Lines with the word "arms": copy all of them from the entries below.
[[ Recorded data, beginning ]]
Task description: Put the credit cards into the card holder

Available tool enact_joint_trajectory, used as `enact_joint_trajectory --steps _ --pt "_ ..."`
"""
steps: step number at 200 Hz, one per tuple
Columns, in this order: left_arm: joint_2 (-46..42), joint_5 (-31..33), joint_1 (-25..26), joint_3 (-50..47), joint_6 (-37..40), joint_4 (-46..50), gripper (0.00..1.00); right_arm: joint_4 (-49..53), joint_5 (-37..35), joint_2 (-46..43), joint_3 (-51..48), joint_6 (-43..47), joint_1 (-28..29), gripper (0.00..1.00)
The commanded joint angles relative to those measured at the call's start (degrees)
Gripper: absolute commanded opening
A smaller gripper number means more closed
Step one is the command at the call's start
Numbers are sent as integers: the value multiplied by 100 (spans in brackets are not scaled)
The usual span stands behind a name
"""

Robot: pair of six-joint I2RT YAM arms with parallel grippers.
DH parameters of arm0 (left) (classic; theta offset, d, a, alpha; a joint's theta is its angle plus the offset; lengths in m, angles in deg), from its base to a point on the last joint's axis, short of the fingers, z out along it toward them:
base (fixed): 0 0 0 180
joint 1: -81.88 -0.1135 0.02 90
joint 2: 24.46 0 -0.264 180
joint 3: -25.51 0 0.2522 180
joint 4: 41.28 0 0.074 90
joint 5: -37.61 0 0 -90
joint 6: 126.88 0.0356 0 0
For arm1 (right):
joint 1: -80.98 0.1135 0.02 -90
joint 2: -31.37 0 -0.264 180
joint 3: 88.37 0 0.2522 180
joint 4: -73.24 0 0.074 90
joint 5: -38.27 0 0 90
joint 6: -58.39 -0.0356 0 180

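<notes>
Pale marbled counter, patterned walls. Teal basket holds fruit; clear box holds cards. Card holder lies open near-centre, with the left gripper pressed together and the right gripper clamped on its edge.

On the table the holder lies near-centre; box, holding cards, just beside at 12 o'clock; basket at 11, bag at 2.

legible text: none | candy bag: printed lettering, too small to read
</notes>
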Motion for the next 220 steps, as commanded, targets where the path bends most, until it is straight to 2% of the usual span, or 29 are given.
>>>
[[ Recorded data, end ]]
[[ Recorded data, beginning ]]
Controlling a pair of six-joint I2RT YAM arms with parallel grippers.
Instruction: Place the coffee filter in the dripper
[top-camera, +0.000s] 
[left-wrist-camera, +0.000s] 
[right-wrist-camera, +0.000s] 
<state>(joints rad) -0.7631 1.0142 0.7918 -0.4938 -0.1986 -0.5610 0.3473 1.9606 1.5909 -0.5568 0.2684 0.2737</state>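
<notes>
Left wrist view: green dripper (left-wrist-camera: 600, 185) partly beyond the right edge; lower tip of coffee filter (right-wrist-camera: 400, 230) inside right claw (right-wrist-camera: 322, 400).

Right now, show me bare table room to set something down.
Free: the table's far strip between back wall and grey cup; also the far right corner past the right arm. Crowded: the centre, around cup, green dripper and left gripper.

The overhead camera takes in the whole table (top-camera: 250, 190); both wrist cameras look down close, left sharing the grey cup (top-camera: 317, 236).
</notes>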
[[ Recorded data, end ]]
* _Output of the task_:
Robot: pair of six-joint I2RT YAM arms with parallel grippers.
Controlling a pair of six-joint I2RT YAM arms with parallel grippers.

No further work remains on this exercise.